BEGIN
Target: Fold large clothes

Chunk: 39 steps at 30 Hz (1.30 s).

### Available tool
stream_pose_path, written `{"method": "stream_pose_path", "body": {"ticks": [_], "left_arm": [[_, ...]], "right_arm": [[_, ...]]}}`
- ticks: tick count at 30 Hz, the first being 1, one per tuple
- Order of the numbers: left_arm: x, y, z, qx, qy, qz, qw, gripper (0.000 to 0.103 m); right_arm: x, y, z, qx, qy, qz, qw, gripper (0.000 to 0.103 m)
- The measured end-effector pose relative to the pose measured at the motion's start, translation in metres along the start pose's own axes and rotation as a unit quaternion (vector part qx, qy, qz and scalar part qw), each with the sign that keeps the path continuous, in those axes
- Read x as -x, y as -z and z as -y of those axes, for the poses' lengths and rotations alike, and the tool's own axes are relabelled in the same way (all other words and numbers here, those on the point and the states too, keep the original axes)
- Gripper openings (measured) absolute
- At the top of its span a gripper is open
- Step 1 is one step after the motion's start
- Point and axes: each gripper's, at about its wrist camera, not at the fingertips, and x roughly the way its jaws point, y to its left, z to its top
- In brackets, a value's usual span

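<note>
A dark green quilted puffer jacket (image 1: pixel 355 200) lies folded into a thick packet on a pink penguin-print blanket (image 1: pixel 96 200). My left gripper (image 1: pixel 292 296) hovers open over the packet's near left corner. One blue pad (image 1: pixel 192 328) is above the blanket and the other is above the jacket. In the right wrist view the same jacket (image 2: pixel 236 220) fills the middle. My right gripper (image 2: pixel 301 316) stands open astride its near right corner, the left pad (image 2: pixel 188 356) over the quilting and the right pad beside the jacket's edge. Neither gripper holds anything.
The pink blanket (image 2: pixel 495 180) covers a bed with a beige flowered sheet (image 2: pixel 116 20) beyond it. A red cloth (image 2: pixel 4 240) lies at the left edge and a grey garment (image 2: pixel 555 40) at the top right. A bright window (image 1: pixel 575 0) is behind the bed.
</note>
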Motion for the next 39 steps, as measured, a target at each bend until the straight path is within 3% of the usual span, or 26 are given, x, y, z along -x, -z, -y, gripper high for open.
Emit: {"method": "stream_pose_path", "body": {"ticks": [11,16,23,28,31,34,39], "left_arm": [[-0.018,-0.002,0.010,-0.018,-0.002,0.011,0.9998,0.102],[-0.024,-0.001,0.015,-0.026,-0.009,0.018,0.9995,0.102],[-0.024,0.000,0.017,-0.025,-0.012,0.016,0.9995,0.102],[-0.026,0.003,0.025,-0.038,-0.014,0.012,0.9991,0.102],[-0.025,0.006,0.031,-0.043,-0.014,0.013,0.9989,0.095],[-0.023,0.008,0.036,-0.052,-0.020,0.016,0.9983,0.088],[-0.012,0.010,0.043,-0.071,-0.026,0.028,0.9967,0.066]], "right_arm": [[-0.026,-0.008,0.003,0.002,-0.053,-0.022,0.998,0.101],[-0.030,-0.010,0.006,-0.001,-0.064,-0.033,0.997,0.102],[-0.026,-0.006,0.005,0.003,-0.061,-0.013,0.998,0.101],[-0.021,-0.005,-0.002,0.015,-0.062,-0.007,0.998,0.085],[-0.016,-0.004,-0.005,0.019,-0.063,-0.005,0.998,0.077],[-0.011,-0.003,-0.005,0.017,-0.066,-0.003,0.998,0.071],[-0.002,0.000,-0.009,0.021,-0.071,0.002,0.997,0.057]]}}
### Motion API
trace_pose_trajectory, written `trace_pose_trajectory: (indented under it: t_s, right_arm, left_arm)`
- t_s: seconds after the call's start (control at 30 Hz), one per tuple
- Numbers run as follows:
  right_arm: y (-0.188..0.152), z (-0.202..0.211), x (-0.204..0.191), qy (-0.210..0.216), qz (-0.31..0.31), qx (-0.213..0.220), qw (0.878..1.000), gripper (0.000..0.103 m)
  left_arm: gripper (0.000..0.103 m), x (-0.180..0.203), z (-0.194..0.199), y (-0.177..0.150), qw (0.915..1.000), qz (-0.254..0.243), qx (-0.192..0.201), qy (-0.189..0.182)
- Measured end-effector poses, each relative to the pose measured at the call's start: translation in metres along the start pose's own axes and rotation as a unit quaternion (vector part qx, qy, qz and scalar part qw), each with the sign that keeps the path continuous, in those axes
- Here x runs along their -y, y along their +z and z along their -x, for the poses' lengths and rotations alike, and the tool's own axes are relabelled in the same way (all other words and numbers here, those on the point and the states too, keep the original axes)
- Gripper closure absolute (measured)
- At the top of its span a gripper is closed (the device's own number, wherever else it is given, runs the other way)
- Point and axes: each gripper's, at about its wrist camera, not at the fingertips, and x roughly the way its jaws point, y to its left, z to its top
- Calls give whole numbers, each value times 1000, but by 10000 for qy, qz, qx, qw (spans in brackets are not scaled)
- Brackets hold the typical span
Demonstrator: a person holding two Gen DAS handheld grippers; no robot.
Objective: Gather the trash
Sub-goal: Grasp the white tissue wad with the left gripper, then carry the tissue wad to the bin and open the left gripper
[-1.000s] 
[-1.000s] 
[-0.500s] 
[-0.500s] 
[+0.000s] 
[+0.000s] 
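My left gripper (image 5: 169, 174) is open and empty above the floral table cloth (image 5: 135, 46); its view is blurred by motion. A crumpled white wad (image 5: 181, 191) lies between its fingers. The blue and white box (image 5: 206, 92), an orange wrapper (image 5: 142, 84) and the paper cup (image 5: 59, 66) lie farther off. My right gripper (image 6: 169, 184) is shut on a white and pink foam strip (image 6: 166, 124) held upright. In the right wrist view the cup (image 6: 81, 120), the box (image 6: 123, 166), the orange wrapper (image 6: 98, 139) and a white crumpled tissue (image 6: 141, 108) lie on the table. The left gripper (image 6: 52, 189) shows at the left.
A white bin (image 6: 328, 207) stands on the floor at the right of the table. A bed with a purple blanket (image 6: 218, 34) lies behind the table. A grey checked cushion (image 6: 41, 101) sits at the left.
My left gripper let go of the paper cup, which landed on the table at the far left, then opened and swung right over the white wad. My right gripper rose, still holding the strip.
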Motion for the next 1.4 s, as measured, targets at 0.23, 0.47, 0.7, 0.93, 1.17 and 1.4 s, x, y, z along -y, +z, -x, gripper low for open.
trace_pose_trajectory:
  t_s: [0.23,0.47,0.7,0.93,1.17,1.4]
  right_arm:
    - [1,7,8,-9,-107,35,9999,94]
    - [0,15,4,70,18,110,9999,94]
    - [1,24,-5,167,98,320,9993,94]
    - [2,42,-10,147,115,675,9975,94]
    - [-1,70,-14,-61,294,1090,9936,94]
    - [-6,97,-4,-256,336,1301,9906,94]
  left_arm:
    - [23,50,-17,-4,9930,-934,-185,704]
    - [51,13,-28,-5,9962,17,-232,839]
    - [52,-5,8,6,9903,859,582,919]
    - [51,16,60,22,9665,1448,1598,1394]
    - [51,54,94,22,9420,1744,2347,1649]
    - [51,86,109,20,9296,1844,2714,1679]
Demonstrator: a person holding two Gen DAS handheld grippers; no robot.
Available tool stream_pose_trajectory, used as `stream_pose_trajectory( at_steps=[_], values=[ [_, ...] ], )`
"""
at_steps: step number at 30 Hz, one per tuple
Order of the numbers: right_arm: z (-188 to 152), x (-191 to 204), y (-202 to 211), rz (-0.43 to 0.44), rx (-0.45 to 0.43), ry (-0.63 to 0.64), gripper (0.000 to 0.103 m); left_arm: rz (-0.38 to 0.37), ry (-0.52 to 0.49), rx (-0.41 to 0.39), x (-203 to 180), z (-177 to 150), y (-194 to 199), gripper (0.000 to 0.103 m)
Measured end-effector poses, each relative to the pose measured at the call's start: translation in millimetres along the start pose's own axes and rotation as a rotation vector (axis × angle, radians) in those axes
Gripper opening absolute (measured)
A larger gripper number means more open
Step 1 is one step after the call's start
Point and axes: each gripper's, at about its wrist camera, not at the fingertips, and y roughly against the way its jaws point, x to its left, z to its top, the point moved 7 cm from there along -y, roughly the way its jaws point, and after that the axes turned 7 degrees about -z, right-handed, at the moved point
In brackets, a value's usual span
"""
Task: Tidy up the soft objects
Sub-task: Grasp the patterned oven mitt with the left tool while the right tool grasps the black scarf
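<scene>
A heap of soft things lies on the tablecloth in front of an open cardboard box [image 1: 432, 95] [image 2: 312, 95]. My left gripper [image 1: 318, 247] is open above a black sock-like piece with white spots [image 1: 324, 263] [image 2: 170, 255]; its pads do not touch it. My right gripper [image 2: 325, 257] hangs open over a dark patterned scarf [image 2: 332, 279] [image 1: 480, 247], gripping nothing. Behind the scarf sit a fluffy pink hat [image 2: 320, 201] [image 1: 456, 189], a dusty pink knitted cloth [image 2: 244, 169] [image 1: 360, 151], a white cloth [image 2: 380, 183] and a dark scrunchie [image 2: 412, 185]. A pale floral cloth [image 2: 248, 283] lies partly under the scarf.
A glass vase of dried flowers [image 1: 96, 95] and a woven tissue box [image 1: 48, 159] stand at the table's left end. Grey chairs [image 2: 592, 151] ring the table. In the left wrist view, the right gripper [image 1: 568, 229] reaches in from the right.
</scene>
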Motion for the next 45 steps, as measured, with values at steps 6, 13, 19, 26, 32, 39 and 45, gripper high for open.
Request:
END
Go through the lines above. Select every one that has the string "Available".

**Result below**
### Available tool
Available tool stream_pose_trajectory, used as `stream_pose_trajectory( at_steps=[_], values=[ [_, ...] ], )`

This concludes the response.